Copy out the listing exactly.

__SUPPLIED DATA__:
Content starts
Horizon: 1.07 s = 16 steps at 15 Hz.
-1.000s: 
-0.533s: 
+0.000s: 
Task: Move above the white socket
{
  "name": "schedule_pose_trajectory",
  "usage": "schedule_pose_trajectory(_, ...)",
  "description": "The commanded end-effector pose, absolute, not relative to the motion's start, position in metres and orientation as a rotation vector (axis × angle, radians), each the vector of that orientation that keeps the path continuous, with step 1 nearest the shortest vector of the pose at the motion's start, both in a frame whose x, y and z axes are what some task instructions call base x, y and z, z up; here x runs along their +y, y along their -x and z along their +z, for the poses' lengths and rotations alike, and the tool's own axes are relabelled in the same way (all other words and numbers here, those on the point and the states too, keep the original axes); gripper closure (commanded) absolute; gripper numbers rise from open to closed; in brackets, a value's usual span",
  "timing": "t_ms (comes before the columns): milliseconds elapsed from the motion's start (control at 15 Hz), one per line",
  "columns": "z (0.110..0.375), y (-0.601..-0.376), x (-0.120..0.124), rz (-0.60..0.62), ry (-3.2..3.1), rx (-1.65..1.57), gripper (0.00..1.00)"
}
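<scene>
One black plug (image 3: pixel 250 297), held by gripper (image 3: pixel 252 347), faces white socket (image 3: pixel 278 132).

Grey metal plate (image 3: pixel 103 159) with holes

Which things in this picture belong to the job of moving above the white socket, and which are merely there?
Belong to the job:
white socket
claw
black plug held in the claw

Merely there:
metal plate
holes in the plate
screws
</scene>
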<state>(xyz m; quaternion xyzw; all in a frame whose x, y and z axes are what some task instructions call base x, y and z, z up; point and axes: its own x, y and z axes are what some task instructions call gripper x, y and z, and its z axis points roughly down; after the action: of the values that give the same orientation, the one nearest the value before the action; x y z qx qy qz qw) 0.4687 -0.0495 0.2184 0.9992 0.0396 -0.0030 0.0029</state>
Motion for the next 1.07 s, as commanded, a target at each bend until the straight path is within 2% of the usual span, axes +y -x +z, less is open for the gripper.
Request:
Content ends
__SOLUTION TO THIS TASK__:
Horizon: 1.07 s = 16 steps at 15 Hz.
-1.000s: 
-0.533s: 
+0.000s: 
Task: Move above the white socket
{
  "name": "schedule_pose_trajectory",
  "usage": "schedule_pose_trajectory(_, ...)",
  "description": "The commanded end-effector pose, absolute, not relative to the motion's start, position in metres and orientation as a rotation vector (axis × angle, radians), each the vector of that orientation that keeps the path continuous, with step 1 nearest the shortest vector of the pose at the motion's start, both in a frame whose x, y and z axes are what some task instructions call base x, y and z, z up; here x runs along their +y, y along their -x and z along their +z, for the poses' lengths and rotations alike, and the tool's own axes are relabelled in the same way (all other words and numbers here, those on the point and the states too, keep the original axes); gripper closure (commanded) absolute; gripper numbers rise from open to closed; in brackets, a value's usual span",
  "timing": "t_ms (comes before the columns): milliseconds elapsed from the motion's start (control at 15 Hz), one per line",
  "columns": "z (0.110..0.375), y (-0.601..-0.376), x (-0.120..0.124), rz (-0.60..0.62), ry (-3.2..3.1), rx (-1.65..1.57), gripper (0.00..1.00)"
}
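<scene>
One black plug (image 3: pixel 250 297), held by gripper (image 3: pixel 252 347), faces white socket (image 3: pixel 278 132).

Grey metal plate (image 3: pixel 103 159) with holes

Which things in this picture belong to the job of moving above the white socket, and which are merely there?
Belong to the job:
white socket
claw
black plug held in the claw

Merely there:
metal plate
holes in the plate
screws
</scene>
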<state>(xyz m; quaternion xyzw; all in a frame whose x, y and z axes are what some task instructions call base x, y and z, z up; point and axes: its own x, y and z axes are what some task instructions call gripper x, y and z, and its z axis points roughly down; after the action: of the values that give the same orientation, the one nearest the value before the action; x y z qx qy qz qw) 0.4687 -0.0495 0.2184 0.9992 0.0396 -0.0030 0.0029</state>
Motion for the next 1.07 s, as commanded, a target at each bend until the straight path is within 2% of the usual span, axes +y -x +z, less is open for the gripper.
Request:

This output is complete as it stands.